We Are All Charlie Chaplin on the Assembly Line
Under capitalism, “efficiency” most often translates into drudgery, discomfort, and alienation. Thank Frederick Winslow Taylor.

A still from I Love Lucy. YouTube
In 1936, Charlie Chaplin played a factory worker in the film Modern Times. Its most memorable scene takes place on an assembly line, where Chaplin struggles to keep up with the lighting-fast conveyor belt.
A genius of physical comedy, Chaplin plays it up to great effect. He frantically blows on a bee hovering around his head as his arms continue to dart across the machinery. He stops to scratch an itch, and must zip down the line and work twice as fast to return to his station.
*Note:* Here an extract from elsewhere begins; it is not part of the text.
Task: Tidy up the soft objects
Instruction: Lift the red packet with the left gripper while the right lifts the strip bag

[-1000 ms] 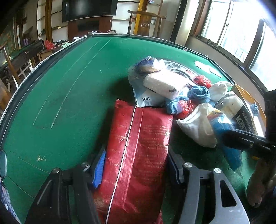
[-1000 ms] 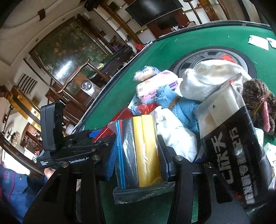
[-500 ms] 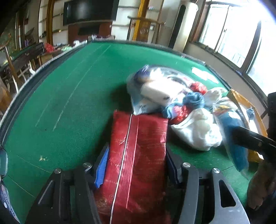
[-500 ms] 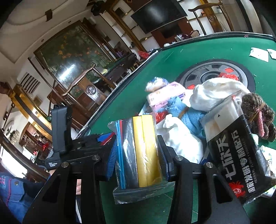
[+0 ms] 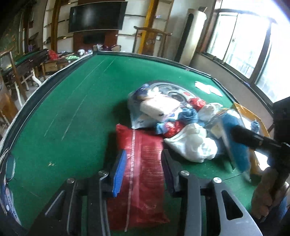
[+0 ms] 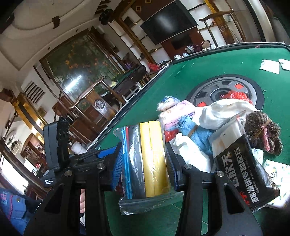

When his break finally arrives, his body reflexively reproduces the repetitive mechanical motions as he saunters across the factory floor.
Another genius of physical comedy, Lucille Ball, did a similar scene in 1952 in her show I Love Lucy. Lucy and her friend Ethel have taken jobs at a chocolate factory, where their task is to wrap the candies as they come down the line. At first it’s a cinch, but as the conveyor belt picks up speed the women are caught off guard, and begin desperately stuffing unwrapped chocolates into their mouths and clothes in an attempt to hide them from their supervisor.